## EXERCISE GOAL
This exercise calls for the records to be repeated in full, exactly as written.

## DATA EXTRACT

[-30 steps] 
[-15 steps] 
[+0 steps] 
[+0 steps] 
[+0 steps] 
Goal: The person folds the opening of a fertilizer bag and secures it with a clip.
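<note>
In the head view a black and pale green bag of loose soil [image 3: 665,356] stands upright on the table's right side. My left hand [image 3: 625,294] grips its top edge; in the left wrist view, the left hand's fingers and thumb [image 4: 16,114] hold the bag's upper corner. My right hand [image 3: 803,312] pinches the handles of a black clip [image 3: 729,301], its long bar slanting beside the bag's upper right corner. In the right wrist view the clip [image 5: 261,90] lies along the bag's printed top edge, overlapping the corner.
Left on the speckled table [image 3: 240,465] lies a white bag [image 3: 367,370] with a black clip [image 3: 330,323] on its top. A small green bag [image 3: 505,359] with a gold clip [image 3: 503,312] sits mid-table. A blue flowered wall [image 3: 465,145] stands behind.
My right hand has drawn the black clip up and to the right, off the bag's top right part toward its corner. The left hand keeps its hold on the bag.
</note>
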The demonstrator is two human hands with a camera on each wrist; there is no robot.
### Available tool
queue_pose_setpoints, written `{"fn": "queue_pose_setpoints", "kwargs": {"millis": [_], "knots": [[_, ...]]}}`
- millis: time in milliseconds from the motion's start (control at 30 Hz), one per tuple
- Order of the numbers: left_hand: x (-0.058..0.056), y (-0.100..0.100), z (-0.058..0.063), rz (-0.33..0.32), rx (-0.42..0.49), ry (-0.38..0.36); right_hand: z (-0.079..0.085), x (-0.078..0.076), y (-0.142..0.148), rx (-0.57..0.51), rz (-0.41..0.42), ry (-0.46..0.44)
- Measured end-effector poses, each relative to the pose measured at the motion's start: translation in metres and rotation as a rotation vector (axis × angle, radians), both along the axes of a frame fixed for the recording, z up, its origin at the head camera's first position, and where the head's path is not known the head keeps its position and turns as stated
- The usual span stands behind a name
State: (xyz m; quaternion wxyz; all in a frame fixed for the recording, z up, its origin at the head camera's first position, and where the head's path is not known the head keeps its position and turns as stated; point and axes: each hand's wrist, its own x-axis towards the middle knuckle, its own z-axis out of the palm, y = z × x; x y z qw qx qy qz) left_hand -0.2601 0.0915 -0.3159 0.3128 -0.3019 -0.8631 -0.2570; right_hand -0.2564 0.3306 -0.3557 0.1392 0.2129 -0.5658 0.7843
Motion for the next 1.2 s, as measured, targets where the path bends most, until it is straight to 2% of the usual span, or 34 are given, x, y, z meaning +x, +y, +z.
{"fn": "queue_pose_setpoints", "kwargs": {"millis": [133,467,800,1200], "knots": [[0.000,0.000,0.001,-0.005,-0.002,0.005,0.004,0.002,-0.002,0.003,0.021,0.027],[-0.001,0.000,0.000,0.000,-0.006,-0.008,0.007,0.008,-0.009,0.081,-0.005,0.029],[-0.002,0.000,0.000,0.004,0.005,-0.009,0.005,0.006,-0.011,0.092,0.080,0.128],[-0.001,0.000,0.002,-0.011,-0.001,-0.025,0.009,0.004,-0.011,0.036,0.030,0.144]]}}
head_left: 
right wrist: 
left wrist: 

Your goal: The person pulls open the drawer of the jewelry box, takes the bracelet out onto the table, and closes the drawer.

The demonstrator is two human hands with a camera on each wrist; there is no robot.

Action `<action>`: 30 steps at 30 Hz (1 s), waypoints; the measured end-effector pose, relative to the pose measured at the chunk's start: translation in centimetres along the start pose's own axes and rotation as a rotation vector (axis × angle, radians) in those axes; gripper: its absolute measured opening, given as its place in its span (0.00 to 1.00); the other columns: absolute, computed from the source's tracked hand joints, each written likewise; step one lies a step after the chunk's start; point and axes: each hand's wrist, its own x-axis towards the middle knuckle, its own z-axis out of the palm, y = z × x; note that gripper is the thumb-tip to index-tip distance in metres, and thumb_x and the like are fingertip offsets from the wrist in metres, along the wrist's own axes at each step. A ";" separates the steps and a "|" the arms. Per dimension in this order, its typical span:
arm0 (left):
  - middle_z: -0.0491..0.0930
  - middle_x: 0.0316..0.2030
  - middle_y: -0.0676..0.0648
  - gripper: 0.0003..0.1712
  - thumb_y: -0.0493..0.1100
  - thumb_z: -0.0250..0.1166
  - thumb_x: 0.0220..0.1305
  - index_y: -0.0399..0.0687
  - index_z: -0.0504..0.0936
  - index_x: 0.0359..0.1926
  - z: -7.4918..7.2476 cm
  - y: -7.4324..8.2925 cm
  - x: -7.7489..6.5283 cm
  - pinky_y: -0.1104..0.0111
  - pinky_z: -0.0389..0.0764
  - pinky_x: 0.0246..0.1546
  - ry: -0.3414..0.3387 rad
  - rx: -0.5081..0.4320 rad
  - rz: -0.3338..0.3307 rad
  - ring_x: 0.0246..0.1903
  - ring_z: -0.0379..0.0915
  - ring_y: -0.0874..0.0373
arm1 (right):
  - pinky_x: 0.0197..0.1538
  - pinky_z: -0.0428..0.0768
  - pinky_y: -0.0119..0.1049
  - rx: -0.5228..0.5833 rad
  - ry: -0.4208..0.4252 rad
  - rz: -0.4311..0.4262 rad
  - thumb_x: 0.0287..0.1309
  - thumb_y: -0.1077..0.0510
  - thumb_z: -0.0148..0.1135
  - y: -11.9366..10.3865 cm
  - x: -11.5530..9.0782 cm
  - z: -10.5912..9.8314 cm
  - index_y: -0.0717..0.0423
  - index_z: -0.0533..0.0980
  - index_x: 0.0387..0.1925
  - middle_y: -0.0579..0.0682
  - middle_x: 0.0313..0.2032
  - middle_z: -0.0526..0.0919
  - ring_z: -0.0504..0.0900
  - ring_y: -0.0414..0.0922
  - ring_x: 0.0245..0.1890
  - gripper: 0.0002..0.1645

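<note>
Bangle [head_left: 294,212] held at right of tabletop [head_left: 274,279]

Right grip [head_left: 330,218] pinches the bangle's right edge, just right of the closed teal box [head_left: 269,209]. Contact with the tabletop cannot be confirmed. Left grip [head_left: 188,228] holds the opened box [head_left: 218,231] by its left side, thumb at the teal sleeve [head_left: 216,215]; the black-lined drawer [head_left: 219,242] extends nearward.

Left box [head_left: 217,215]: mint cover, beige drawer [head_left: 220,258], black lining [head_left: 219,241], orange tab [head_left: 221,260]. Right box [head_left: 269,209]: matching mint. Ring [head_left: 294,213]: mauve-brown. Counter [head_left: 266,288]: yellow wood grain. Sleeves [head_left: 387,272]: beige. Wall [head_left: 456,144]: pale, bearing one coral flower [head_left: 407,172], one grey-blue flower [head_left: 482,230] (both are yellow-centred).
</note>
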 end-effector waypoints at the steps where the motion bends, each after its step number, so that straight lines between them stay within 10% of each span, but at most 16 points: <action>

## RESPONSE TO THIS TASK
[-30 steps] 
[-15 steps] 
[+0 steps] 
[+0 steps] 
[+0 steps] 
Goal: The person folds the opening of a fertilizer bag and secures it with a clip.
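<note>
In the head view a black and pale green bag of loose soil [image 3: 665,356] stands upright on the table's right side. My left hand [image 3: 625,294] grips its top edge; in the left wrist view, the left hand's fingers and thumb [image 4: 16,114] hold the bag's upper corner. My right hand [image 3: 803,312] pinches the handles of a black clip [image 3: 729,301], its long bar slanting beside the bag's upper right corner. In the right wrist view the clip [image 5: 261,90] lies along the bag's printed top edge, overlapping the corner.
Left on the speckled table [image 3: 240,465] lies a white bag [image 3: 367,370] with a black clip [image 3: 330,323] on its top. A small green bag [image 3: 505,359] with a gold clip [image 3: 503,312] sits mid-table. A blue flowered wall [image 3: 465,145] stands behind.
My right hand has drawn the black clip up and to the right, off the bag's top right part toward its corner. The left hand keeps its hold on the bag.
</note>
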The demonstrator is two human hands with a camera on each wrist; there is no robot.
### Available tool
queue_pose_setpoints, written `{"fn": "queue_pose_setpoints", "kwargs": {"millis": [_], "knots": [[_, ...]]}}`
- millis: time in milliseconds from the motion's start (control at 30 Hz), one per tuple
- Order of the numbers: left_hand: x (-0.058..0.056), y (-0.100..0.100), z (-0.058..0.063), rz (-0.33..0.32), rx (-0.42..0.49), ry (-0.38..0.36); right_hand: z (-0.079..0.085), x (-0.078..0.076), y (-0.142..0.148), rx (-0.57..0.51), rz (-0.41..0.42), ry (-0.46..0.44)
- Measured end-effector poses, each relative to the pose measured at the motion's start: translation in metres and rotation as a rotation vector (axis × angle, radians), both along the axes of a frame fixed for the recording, z up, its origin at the head camera's first position, and where the head's path is not known the head keeps its position and turns as stated
- The usual span stands behind a name
State: (xyz m; quaternion wxyz; all in a frame fixed for the recording, z up, its origin at the head camera's first position, and where the head's path is not known the head keeps its position and turns as stated; point and axes: each hand's wrist, its own x-axis towards the middle knuckle, its own z-axis out of the palm, y = z × x; x y z qw qx qy qz) left_hand -0.2601 0.0915 -0.3159 0.3128 -0.3019 -0.8631 -0.2570; right_hand -0.2564 0.3306 -0.3557 0.1392 0.2129 -0.5658 0.7843
Motion for the next 1.2 s, as measured, targets where the path bends most, until it is straight to 2% of the usual span, or 34 are given, x, y, z meaning +x, +y, +z.
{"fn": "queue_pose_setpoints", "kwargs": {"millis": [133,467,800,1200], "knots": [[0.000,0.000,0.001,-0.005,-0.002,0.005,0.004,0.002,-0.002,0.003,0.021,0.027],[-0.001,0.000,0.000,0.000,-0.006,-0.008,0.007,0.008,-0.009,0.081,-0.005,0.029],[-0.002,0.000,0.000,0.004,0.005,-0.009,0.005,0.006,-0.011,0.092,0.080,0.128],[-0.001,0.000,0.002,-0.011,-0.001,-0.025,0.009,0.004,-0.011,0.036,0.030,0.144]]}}
head_left: 
right wrist: 
left wrist: 

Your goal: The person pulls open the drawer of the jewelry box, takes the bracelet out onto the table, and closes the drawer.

The demonstrator is two human hands with a camera on each wrist; there is no robot.

Action `<action>`: 30 steps at 30 Hz (1 s), waypoints; the measured end-effector pose, relative to the pose measured at the chunk's start: translation in centimetres along the start pose's own axes and rotation as a rotation vector (axis × angle, radians) in those axes; gripper: its absolute measured opening, given as its place in its span (0.00 to 1.00); the other columns: absolute, computed from the source's tracked hand joints, each written likewise; step one lies a step after the chunk's start; point and axes: each hand's wrist, its own x-axis towards the middle knuckle, its own z-axis out of the palm, y = z × x; note that gripper is the thumb-tip to index-tip distance in metres, and thumb_x and the like are fingertip offsets from the wrist in metres, along the wrist's own axes at each step. A ";" separates the steps and a "|" the arms. Per dimension in this order, its typical span:
arm0 (left):
  - middle_z: -0.0491..0.0930
  - middle_x: 0.0316..0.2030
  - middle_y: -0.0676..0.0648
  - gripper: 0.0003..0.1712
  - thumb_y: -0.0493..0.1100
  - thumb_z: -0.0250..0.1166
  - thumb_x: 0.0220..0.1305
  - index_y: -0.0399..0.0687
  - index_z: -0.0504..0.0936
  - index_x: 0.0359..0.1926
  - z: -7.4918..7.2476 cm
  - y: -7.4324..8.2925 cm
  - x: -7.7489..6.5283 cm
  - pinky_y: -0.1104..0.0111
  - pinky_z: -0.0389..0.0764
  - pinky_x: 0.0246..0.1546
  - ry: -0.3414..0.3387 rad
  - rx: -0.5081..0.4320 rad
  - rz: -0.3338..0.3307 rad
  - ring_x: 0.0246..0.1903
  - ring_z: -0.0379..0.0915
  - ring_y: -0.0874..0.0373
arm1 (right):
  - pinky_x: 0.0197..0.1538
  - pinky_z: -0.0428..0.0768
  - pinky_y: -0.0119..0.1049
  - rx: -0.5228..0.5833 rad
  - ry: -0.4208..0.4252 rad
  - rz: -0.4311..0.4262 rad
  - thumb_x: 0.0287..0.1309
  - thumb_y: -0.1077..0.0510
  - thumb_z: -0.0148..0.1135
  - y: -11.9366..10.3865 cm
  - x: -11.5530..9.0782 cm
  - z: -10.5912..9.8314 cm
  - index_y: -0.0717..0.0423
  - index_z: -0.0533..0.0980
  - index_x: 0.0387..0.1925
  - middle_y: -0.0579..0.0682
  - middle_x: 0.0313..0.2032
  - middle_z: -0.0526..0.0919
  - ring_z: -0.0504..0.0900
  - ring_y: -0.0414..0.0922
  - ring_x: 0.0245..0.1890
  - gripper: 0.0002..0.1645

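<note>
Bangle [head_left: 294,212] held at right of tabletop [head_left: 274,279]

Right grip [head_left: 330,218] pinches the bangle's right edge, just right of the closed teal box [head_left: 269,209]. Contact with the tabletop cannot be confirmed. Left grip [head_left: 188,228] holds the opened box [head_left: 218,231] by its left side, thumb at the teal sleeve [head_left: 216,215]; the black-lined drawer [head_left: 219,242] extends nearward.

Left box [head_left: 217,215]: mint cover, beige drawer [head_left: 220,258], black lining [head_left: 219,241], orange tab [head_left: 221,260]. Right box [head_left: 269,209]: matching mint. Ring [head_left: 294,213]: mauve-brown. Counter [head_left: 266,288]: yellow wood grain. Sleeves [head_left: 387,272]: beige. Wall [head_left: 456,144]: pale, bearing one coral flower [head_left: 407,172], one grey-blue flower [head_left: 482,230] (both are yellow-centred).
</note>
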 end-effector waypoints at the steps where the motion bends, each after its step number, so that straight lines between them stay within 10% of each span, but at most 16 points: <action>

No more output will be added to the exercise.